Pickering nodded again. “They might know. I’ll ask around, Sir Robert. Now. If…ah…if any of these Cornish lands was to be offered to me, just for argument’s sake, what would you advise?”

“Mr. Pickering,” said Carey with a shrewd look, “I would advise you not to touch it with a boathook.”

“Not even as an investment? In case…ahem…there was gold?”

“And what if there were? It’s Crown prerogative in any case. You would have to dig it up, refine it, and then share anything you made with the Queen’s Majesty. Or do it in secret and risk having the whole thing confiscated. And the land is in Cornwall, for the Lord’s sake, Mr. Pickering. What do you know about Cornwall? You wouldn’t even be able to understand what they said to you, nor they you. It’s at five day’s ride from London and there are no posthouses beyond Plymouth.”

“I could take ship…”

“Mr. Pickering, if you have bought any of these lands, I advise you to sell as soon as you can and buy any land at all you can lay hands on around the Blackfriars.”

“Oh yes?” Pickering’s beady little eyes were wide open. “I fort your father owned the lot.”

“Not all of it. And he’s not selling. Nor can I tell you what his plans are with my elder brother, however…At least if it’s in London you can go and look at the place.” Carey smiled confidingly. “Please don’t tell my father I mentioned it, though.”

Pickering nodded, eyes shrewd. “Well, that’s interesting. Thank you, Sir Robert.
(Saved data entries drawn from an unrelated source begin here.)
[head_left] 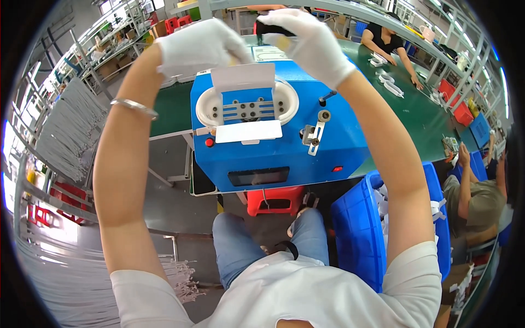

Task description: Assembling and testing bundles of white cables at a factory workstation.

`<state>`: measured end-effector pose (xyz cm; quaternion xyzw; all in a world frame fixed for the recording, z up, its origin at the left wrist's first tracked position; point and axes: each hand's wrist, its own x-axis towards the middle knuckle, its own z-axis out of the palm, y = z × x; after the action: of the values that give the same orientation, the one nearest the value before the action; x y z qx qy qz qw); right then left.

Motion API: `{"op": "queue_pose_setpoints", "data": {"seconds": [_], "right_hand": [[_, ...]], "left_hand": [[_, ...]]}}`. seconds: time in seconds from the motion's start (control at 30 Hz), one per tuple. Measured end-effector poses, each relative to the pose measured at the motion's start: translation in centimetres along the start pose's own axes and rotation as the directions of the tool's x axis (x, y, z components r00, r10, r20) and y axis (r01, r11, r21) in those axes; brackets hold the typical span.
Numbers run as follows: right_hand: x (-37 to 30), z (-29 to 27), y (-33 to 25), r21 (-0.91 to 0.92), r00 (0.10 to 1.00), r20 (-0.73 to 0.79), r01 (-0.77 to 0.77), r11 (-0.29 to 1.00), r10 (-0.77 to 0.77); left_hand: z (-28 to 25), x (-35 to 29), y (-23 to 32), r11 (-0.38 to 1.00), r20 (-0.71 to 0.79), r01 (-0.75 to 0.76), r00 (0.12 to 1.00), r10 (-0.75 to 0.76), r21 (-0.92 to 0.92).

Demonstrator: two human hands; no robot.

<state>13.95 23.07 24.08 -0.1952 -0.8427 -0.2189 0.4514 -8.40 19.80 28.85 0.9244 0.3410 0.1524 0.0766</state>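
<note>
Both my hands wear white gloves and are raised over the far side of a blue benchtop machine (251,164). My left hand (205,46) is closed, its fingers bent down beside an upright white flap (243,76); whatever they pinch is hidden. Farther right, my right hand (314,49) has its fingers and thumb curved around a dark shape (273,29) that I cannot identify. On the machine's top, a white oval frame (208,109) surrounds a metal plate with bolts (249,111). A second white flap (249,132) extends over the near side of the frame.
A blue bin (355,229) with white pieces stands by my right leg. White loops (391,87) lie on the green table (407,115), where a person (383,41) works. Racks of pale strips (71,128) stand left. A red stool (273,200) is under the machine.
</note>
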Motion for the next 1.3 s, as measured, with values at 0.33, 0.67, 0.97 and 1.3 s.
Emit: {"op": "queue_pose_setpoints", "data": {"seconds": [0.33, 0.67, 0.97, 1.3], "right_hand": [[-1.0, -2.5, -7.1, -0.166, 0.942, 0.316, 0.171, 0.971, -0.112], [0.2, -2.0, -4.5, 0.028, 0.709, 0.653, -0.376, 0.926, 0.268], [-0.2, -1.0, -5.9, 0.409, 0.697, 0.596, -0.691, 0.596, 0.400], [0.4, -1.3, -6.5, 0.319, 0.894, 0.422, -0.304, 0.898, 0.152]], "left_hand": [[1.1, -7.4, 0.8, 0.986, -0.162, 0.130, 0.980, -0.112, 0.109], [7.1, -6.0, 2.1, 0.970, -0.597, 0.082, 0.799, 0.074, 0.229], [7.5, -5.8, 1.6, 0.898, -0.665, 0.173, 0.730, 0.159, 0.404], [7.1, -5.5, 2.2, 0.959, -0.407, 0.283, 0.875, -0.260, -0.005]]}}
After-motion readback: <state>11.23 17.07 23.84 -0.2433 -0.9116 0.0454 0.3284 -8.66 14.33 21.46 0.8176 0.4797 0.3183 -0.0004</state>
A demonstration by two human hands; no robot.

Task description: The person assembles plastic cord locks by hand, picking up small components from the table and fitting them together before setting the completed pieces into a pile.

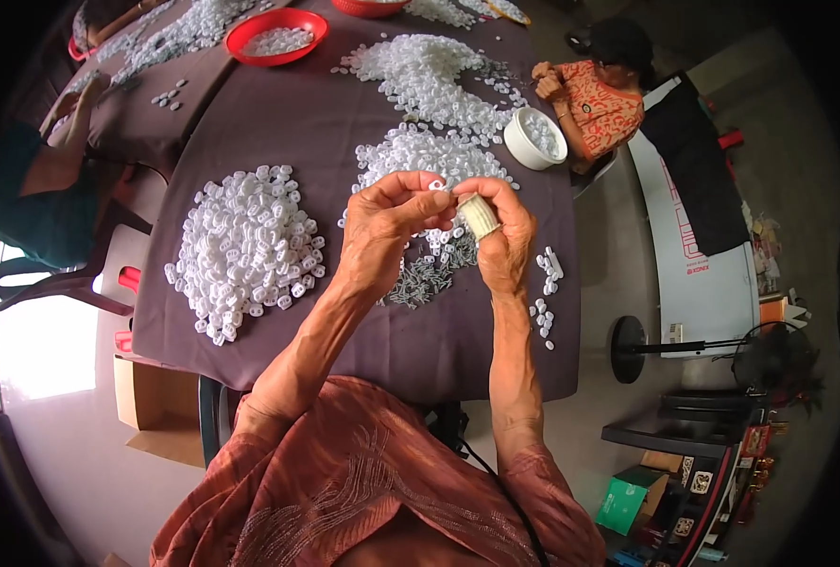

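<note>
My left hand [378, 227] pinches a small white plastic piece [436, 186] with a hole in it, between thumb and fingertips. Close against it, my right hand [507, 227] is closed too, its fingertips meeting at the piece; whatever they grip is too small to make out. A cream-coloured ribbed wrap [480, 217] covers my right thumb. Below both hands lies a heap of small grey metal screws [422, 280]. Just beyond them spreads a pile of white plastic pieces [411, 151], partly hidden by my hands.
Another heap of white pieces [245, 253] lies left on the brown-covered table [344, 326]. A few loose pieces [545, 317] sit near its right edge. Farther off are a larger heap [415, 76], a white tub [535, 139] and a red basin [276, 38]. A co-worker in orange [600, 109] sits right.
</note>
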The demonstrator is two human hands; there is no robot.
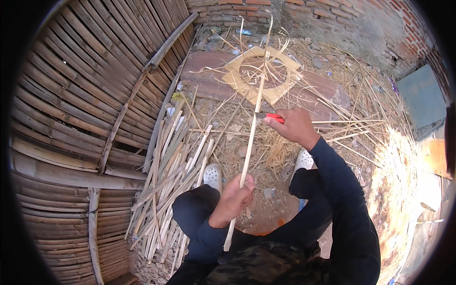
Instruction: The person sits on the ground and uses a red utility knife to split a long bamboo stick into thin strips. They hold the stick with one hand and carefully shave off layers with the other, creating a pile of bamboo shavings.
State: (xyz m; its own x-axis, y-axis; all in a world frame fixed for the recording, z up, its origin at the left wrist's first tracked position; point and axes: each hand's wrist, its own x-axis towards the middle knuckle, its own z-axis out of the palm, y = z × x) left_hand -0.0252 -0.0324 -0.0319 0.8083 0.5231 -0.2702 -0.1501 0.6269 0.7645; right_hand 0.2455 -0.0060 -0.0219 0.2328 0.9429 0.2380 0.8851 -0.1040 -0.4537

Can I offer you gennlemen any…ah…further entertainment?”

Carey hesitated and then regretfully shook his head. “I think I should return to Somerset House, Mr. Pickering, especially as my lady mother is in town and has…er…sources of her own.”

Dodd had to hide a smile at this one, as did Pickering from the slight clamping of his teeth. Both Carey and he stood to leave.

“I’ll send a couple of my boys wiv you, Sir Robert,” said Pickering with a wink. “We don’t want no more veneys in Fleet Street, now do we?”

“Indeed not,” said Carey primly. “Thank you.”

In fact, they took a boat, which turned up the minute Mr. Briscoe roared “Oars!” from the wharf, and got out at Somerset House steps, a highly convenient way of travelling. On the way, Carey seemed thoughtful.

“How is it that ye’re sae friendly wi’ the King o’ the London thieves?” Dodd asked for pure nosiness. “Ah wouldnae have thought…”

“Oh, it’s a long story, Sergeant. Long time ago too. When I was first at Court, before I went to Scotland, I…ah…somewhat over-reached myself at a London primero game…”

“Ay?”

Carey’s expression was rueful. “Yes. Lost my shirt, actually. Literally.”

Dodd’s mouth turned down. “Ay?”

“Well, I wasn’t going to let that bother me so I was heading for my lodgings as I…ah…was…”

“Wi’out yer shirt?”

“Nothing but my underbreeches, I’m afraid. It gave a couple of punks a terrible turn, I think. Anyway, Mr. Pickering caught up with me and gave me back my cloak which was kind of him. He said he liked the way I’d carried it off and as he had suspicions about the cards, he would take it as a compliment if I would allow him to buy me some temporary duds at a pawnshop he knew on a loan so as not to…er…frighten anybody.”

Dodd was enchanted at this picture. “Ay.”

“Of course, he wasn’t the King then, he was working for the man who was. We got talking over a few quarts of beer and I told him if he wanted to draw in the courtiers with money, he should set up a game which was absolutely clean, no cheating at all, guarantee it and charge for entrance. And make sure it was somewhere comfortable.”

Carey took his hat off to a lady wearing a velvet mask as she went past in another boat. She turned away haughtily.

“And whit was it about that boy in the terrible get up?” Dodd asked.

“Occasionally, if Mr. Pickering has a player in who wins too much but he can’t work out how, he asks me to check up on him,” Carey said casually.